### [Collected data]
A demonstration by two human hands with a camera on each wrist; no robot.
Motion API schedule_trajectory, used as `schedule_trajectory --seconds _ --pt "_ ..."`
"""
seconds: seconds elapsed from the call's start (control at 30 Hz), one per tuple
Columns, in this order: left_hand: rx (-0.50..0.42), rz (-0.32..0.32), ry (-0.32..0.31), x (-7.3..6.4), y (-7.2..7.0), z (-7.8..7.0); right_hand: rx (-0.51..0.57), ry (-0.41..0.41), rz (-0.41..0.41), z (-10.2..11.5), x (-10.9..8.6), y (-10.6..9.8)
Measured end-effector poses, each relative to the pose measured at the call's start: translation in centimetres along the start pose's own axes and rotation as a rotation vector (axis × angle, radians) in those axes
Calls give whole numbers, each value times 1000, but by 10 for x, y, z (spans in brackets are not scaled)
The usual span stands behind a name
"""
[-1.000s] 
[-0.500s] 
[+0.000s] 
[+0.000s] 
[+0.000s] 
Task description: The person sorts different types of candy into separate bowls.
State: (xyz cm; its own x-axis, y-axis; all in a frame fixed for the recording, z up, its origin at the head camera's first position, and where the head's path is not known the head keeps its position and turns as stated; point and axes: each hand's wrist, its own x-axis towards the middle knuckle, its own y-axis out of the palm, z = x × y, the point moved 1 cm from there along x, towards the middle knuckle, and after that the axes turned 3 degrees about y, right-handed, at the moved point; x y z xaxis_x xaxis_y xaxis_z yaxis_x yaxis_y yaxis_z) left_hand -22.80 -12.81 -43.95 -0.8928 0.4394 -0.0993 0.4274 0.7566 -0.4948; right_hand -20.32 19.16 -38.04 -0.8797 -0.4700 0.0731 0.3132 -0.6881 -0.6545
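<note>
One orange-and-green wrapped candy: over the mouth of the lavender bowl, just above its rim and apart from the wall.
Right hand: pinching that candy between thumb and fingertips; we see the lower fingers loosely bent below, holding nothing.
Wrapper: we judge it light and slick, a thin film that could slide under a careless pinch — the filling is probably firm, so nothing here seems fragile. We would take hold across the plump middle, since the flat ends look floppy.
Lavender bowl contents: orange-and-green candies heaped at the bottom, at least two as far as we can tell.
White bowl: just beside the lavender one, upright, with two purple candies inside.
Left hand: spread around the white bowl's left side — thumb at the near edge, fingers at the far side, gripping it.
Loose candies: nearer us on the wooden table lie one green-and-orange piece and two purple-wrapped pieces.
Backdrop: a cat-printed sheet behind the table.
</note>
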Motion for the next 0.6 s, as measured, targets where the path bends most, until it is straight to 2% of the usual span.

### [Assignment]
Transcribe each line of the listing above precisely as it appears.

### [Solution]
A demonstration by two human hands with a camera on each wrist; no robot.
Motion API schedule_trajectory, used as `schedule_trajectory --seconds _ --pt "_ ..."`
"""
seconds: seconds elapsed from the call's start (control at 30 Hz), one per tuple
Columns, in this order: left_hand: rx (-0.50..0.42), rz (-0.32..0.32), ry (-0.32..0.31), x (-7.3..6.4), y (-7.2..7.0), z (-7.8..7.0); right_hand: rx (-0.51..0.57), ry (-0.41..0.41), rz (-0.41..0.41), z (-10.2..11.5), x (-10.9..8.6), y (-10.6..9.8)
Measured end-effector poses, each relative to the pose measured at the call's start: translation in centimetres along the start pose's own axes and rotation as a rotation vector (axis × angle, radians) in those axes
Calls give whole numbers, each value times 1000, but by 10 for x, y, z (spans in brackets are not scaled)
The usual span stands behind a name
"""
[-1.000s] 
[-0.500s] 
[+0.000s] 
[+0.000s] 
[+0.000s] 
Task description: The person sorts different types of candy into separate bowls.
State: (xyz cm; its own x-axis, y-axis; all in a frame fixed for the recording, z up, its origin at the head camera's first position, and where the head's path is not known the head keeps its position and turns as stated; point and axes: each hand's wrist, its own x-axis towards the middle knuckle, its own y-axis out of the palm, z = x × y, the point moved 1 cm from there along x, towards the middle knuckle, and after that the axes turned 3 degrees about y, right-handed, at the moved point; x y z xaxis_x xaxis_y xaxis_z yaxis_x yaxis_y yaxis_z) left_hand -22.80 -12.81 -43.95 -0.8928 0.4394 -0.0993 0.4274 0.7566 -0.4948; right_hand -20.32 19.16 -38.04 -0.8797 -0.4700 0.0731 0.3132 -0.6881 -0.6545
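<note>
One orange-and-green wrapped candy: over the mouth of the lavender bowl, just above its rim and apart from the wall.
Right hand: pinching that candy between thumb and fingertips; we see the lower fingers loosely bent below, holding nothing.
Wrapper: we judge it light and slick, a thin film that could slide under a careless pinch — the filling is probably firm, so nothing here seems fragile. We would take hold across the plump middle, since the flat ends look floppy.
Lavender bowl contents: orange-and-green candies heaped at the bottom, at least two as far as we can tell.
White bowl: just beside the lavender one, upright, with two purple candies inside.
Left hand: spread around the white bowl's left side — thumb at the near edge, fingers at the far side, gripping it.
Loose candies: nearer us on the wooden table lie one green-and-orange piece and two purple-wrapped pieces.
Backdrop: a cat-printed sheet behind the table.
</note>
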Motion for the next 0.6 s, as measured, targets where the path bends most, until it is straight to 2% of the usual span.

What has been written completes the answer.